Select the lines of the records containing the word "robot" and list them.

[Opening Dataset content section]

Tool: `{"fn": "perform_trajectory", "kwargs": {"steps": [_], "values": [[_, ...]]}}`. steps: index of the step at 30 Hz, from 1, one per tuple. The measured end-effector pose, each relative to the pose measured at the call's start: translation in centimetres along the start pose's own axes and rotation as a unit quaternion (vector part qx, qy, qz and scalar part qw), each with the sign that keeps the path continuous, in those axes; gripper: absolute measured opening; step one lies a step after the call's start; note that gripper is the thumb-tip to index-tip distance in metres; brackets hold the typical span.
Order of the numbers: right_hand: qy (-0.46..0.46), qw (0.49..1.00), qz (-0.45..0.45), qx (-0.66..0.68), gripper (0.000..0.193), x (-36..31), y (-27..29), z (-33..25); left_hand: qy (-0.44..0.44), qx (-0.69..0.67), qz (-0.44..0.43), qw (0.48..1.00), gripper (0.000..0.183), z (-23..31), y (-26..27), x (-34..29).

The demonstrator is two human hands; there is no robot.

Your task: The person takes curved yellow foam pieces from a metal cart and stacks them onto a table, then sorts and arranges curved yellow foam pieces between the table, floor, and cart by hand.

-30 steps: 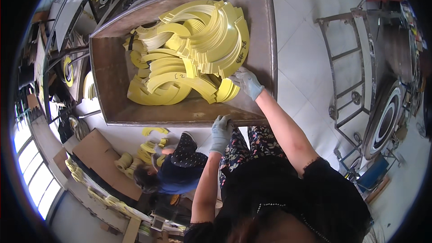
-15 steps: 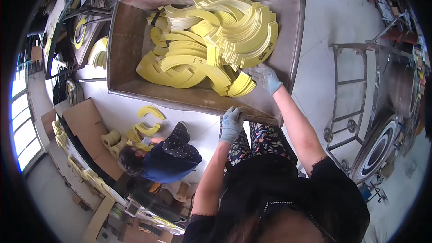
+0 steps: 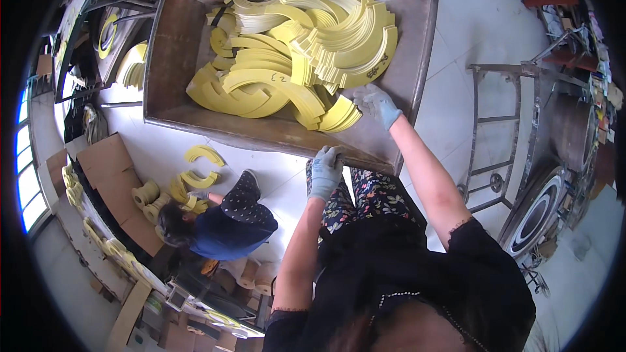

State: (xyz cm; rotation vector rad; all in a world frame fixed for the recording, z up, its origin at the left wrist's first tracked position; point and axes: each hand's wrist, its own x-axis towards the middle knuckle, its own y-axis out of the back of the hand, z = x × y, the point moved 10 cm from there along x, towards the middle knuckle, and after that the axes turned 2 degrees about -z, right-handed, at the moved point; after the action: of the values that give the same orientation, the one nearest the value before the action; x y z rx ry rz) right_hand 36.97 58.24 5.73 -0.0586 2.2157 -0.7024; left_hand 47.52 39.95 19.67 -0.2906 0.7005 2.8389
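Observation:
In front of me is a large brown metal bin (image 3: 261, 139) holding a heap of yellow curved flat pieces (image 3: 274, 81), stacked and fanned over one another. Dark handwritten marks show on some. My left hand (image 3: 325, 173), in a grey-blue glove, has its fingers curled over the bin's near rim. Inside the bin's near right part is my gloved right hand (image 3: 378, 105), fingers extended toward the end of a small fanned stack (image 3: 340, 115). It seems to hold nothing; whether the fingertips touch the stack I cannot tell.
At the lower left a co-worker in a dark blue top (image 3: 231, 225) crouches beside yellow arcs (image 3: 203, 154) on the floor and rolls of yellowish material (image 3: 146, 192). Cardboard (image 3: 111, 173) stands behind. To the right are a metal frame (image 3: 499, 120) and a round ringed part (image 3: 535, 212).
The whole view has shifted slightly, so the bin and the co-worker appear further left. Both my hands keep nearly the same places relative to the bin, and the pile looks unchanged.

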Motion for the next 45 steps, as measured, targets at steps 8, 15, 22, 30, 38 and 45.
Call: {"fn": "perform_trajectory", "kwargs": {"steps": [8,15,22,30,38,45], "values": [[-0.031,0.999,0.041,0.017,0.094,-0.1,-0.7,0.5,0.008,0.049,-0.002,0.999,0.015,-0.7,0.1,-0.7],[-0.024,0.999,0.041,0.019,0.095,0.7,0.8,0.5,0.012,0.069,-0.001,0.998,0.012,-1.0,-0.6,-0.2],[-0.035,0.998,0.045,-0.018,0.055,0.9,0.7,1.1,0.021,0.079,-0.013,0.997,0.011,-1.4,-0.6,-0.5],[0.023,0.993,-0.107,0.048,0.037,0.9,-4.9,0.4,0.016,0.040,0.014,0.999,0.012,-1.4,0.9,-1.5],[-0.080,0.995,0.006,-0.056,0.036,0.7,1.5,0.4,-0.063,0.035,0.037,0.997,0.009,-0.3,0.8,-1.2],[-0.116,0.990,0.045,-0.061,0.032,1.0,1.0,1.7,-0.039,0.036,0.041,0.998,0.012,-1.4,1.2,-2.1]]}}
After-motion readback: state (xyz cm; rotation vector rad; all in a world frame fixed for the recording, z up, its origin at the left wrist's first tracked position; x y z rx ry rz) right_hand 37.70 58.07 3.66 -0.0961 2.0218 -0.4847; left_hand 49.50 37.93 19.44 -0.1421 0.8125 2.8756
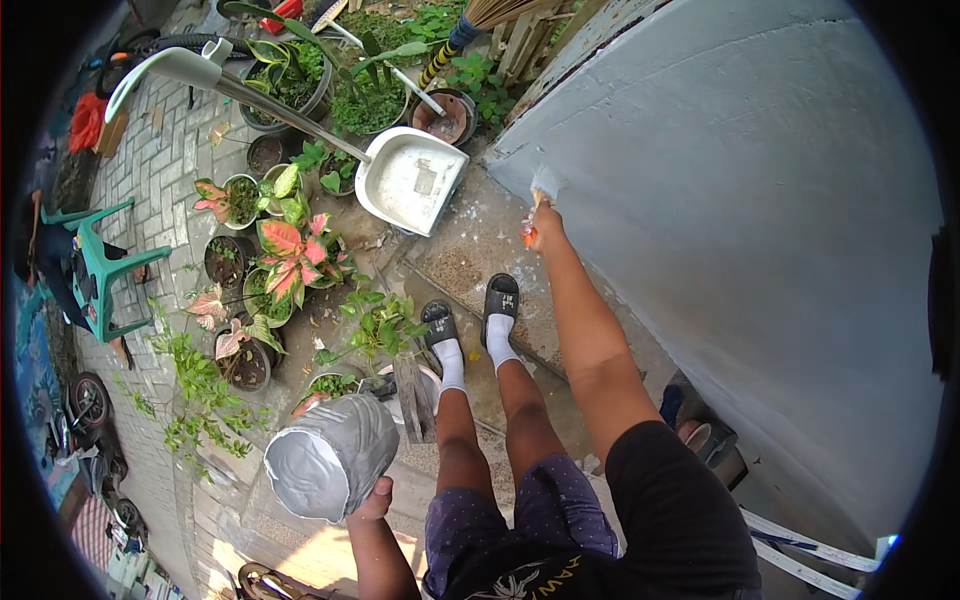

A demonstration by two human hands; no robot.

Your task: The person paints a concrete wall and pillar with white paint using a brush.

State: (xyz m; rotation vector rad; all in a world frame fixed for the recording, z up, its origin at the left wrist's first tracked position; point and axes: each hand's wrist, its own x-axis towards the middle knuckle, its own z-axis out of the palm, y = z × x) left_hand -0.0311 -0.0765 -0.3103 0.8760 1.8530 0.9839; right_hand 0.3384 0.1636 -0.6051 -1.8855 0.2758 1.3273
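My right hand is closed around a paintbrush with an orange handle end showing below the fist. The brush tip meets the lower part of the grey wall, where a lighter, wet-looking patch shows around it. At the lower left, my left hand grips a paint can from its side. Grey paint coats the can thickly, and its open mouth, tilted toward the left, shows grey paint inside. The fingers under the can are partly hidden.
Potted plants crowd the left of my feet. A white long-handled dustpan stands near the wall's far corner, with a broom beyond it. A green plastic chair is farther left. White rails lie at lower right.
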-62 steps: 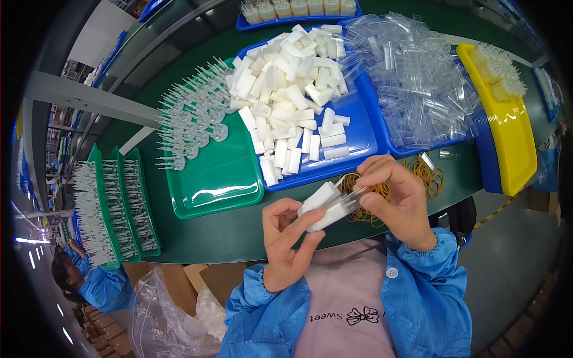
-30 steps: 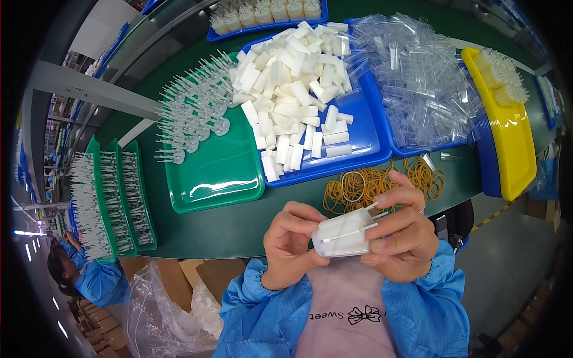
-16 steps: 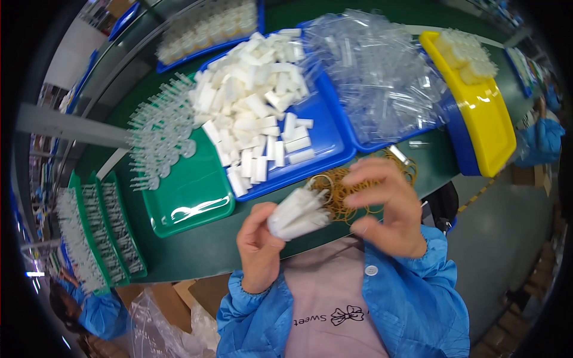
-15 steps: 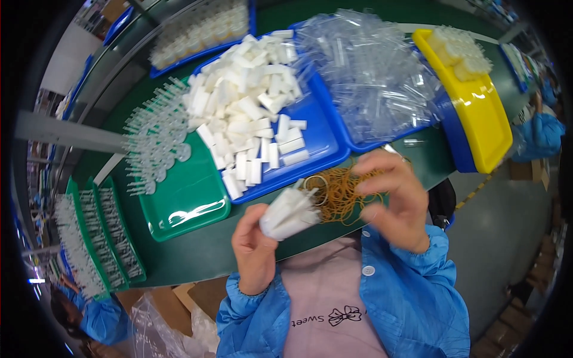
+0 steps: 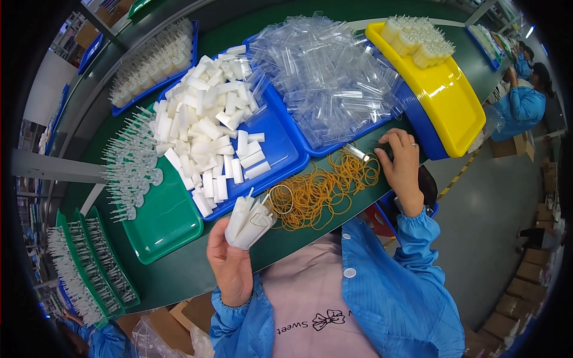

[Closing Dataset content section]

**Response area**
The demonstrator is two human hands; there is no robot.
A demonstration by two human hands; no robot.

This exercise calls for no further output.